* _Records for processing_
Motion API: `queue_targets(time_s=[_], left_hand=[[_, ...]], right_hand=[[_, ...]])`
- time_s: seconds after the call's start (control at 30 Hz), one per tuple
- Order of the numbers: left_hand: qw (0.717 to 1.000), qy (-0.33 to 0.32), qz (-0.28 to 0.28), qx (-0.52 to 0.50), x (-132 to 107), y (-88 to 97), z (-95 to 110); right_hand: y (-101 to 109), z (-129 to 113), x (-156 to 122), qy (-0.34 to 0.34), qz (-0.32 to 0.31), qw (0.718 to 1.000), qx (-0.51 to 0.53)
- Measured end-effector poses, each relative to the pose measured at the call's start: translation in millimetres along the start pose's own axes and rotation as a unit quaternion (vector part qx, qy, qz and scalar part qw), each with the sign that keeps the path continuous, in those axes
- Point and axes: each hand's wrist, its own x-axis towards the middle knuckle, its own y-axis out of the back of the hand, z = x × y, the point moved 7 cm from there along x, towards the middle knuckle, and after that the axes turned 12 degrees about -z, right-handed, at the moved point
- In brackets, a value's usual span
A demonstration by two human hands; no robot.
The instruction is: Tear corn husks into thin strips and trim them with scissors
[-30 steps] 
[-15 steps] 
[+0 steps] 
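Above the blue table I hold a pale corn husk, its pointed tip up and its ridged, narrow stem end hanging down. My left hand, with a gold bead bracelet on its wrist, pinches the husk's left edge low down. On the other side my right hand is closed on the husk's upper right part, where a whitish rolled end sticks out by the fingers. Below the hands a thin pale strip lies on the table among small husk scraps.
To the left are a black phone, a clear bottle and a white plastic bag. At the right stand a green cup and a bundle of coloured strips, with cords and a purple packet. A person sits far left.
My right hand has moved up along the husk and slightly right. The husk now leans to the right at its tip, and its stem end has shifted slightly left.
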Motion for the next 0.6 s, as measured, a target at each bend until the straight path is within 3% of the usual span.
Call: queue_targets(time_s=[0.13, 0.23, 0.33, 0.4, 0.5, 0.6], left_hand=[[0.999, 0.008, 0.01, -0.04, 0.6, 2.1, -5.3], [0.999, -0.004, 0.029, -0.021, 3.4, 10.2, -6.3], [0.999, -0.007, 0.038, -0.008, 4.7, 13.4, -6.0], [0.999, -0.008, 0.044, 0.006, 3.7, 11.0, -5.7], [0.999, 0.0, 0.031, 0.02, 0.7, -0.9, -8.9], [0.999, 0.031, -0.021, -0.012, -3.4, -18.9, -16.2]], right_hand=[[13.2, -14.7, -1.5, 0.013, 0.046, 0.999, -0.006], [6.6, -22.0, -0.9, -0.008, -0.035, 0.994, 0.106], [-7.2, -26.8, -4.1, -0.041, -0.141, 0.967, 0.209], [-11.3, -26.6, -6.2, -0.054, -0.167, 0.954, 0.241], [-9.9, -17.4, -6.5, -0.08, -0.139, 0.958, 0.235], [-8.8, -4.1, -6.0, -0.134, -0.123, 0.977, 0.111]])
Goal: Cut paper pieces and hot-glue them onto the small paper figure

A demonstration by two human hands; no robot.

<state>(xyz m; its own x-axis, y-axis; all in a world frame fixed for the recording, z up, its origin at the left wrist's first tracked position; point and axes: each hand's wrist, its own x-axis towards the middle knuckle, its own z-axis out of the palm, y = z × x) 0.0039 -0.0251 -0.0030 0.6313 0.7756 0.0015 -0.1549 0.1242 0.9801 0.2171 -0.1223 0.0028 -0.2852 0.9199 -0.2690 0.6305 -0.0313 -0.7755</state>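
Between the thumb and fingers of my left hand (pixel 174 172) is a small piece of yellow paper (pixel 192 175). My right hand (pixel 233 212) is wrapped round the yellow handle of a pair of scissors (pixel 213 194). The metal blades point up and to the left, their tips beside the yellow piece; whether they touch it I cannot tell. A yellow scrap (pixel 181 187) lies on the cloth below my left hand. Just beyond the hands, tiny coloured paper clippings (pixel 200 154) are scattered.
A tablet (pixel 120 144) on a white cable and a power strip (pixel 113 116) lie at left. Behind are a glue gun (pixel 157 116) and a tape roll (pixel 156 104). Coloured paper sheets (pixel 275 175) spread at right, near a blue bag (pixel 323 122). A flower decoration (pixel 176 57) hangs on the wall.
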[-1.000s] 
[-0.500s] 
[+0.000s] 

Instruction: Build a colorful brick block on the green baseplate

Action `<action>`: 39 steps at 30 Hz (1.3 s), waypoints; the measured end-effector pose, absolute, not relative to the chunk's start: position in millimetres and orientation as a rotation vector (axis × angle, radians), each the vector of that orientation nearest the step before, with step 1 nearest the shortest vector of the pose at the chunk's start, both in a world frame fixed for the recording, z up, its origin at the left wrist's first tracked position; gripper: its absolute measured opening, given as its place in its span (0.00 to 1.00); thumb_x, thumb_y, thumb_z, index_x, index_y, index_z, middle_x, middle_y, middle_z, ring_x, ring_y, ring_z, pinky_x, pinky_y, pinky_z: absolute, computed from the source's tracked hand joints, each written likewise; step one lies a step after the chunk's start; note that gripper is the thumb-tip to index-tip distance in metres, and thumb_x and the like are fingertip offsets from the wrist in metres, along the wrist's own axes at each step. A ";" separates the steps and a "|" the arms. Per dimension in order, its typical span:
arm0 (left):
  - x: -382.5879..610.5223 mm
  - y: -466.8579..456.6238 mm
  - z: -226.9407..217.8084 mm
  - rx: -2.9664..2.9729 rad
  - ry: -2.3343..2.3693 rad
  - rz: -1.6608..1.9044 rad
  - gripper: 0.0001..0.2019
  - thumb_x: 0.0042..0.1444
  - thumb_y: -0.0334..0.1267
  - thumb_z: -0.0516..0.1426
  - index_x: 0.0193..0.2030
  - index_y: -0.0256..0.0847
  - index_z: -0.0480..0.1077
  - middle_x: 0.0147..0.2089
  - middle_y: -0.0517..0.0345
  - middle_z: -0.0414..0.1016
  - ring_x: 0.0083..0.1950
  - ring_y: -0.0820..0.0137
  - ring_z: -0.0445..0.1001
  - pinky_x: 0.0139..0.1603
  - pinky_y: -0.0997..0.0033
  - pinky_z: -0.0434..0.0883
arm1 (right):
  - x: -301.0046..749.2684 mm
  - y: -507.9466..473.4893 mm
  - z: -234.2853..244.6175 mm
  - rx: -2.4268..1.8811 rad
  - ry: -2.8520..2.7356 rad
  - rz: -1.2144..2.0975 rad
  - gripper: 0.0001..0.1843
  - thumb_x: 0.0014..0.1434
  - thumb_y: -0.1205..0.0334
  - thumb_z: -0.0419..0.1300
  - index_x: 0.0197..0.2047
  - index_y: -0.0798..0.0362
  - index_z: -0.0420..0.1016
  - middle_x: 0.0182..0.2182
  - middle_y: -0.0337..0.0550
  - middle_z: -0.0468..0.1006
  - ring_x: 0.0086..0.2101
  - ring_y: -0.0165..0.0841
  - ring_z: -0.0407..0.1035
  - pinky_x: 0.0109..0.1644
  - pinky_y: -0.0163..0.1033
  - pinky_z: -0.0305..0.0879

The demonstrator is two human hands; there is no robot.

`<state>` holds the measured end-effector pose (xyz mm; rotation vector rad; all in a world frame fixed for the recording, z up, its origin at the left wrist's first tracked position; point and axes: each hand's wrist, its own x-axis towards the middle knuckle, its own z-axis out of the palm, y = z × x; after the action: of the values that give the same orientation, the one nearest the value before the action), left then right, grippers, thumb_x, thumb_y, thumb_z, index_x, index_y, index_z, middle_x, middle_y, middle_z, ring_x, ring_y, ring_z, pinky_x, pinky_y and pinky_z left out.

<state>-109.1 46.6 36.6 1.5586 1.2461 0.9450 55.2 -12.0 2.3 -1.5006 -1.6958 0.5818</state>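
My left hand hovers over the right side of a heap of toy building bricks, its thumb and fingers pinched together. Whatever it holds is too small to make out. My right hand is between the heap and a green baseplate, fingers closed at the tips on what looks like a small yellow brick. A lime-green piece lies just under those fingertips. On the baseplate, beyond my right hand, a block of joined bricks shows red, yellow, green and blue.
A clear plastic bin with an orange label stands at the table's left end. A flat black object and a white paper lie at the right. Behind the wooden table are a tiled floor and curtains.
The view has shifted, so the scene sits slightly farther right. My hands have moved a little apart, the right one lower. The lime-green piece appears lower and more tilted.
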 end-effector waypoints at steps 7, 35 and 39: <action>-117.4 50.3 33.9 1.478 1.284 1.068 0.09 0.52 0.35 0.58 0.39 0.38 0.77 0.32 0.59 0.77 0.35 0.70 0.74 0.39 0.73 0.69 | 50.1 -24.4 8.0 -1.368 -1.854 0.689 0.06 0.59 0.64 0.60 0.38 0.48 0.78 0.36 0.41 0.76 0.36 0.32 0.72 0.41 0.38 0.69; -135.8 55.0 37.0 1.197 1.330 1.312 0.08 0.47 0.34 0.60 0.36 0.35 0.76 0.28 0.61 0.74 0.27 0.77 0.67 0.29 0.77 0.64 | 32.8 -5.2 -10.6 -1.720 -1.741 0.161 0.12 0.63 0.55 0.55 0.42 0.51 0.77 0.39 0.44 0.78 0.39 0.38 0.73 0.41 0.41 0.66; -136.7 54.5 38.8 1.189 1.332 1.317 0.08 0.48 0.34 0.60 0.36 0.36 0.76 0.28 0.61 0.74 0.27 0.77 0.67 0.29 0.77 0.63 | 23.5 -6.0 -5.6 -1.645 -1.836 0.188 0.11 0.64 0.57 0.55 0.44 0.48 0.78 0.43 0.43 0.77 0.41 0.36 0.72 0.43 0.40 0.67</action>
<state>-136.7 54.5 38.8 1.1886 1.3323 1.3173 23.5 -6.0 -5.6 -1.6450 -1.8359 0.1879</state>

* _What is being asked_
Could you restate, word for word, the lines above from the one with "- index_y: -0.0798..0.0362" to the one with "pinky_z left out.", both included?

* _Task result_
  - index_y: -0.0798..0.0362
  - index_z: -0.0420..0.1016
  - middle_x: 0.0182..0.2182
  - middle_y: -0.0337..0.0550
  - middle_z: -0.0468..0.1006
  - ring_x: 0.0086..0.2101
  - ring_y: -0.0165..0.0841
  - ring_z: -0.0407..0.1035
  - pinky_x: 0.0109..0.1644
  - pinky_y: -0.0163..0.1033
  - pinky_z: -0.0305..0.0879

The demonstrator is two human hands; there is no robot.

`<state>` holds the measured end-effector pose (xyz mm; rotation vector rad; all in a world frame fixed for the recording, z up, its origin at the left wrist's first tracked position; point and axes: each hand's wrist, its own x-axis towards the middle knuckle, its own z-axis out of the palm, y = z × x; after the action: of the values that give the same orientation, the one nearest the value before the action), left then right, grippers, thumb_x, thumb_y, thumb_z, index_x, index_y, index_z, middle_x, middle_y, middle_z, ring_x, ring_y, ring_z, pinky_x, pinky_y and pinky_z left out.

Output for the exercise is now complete.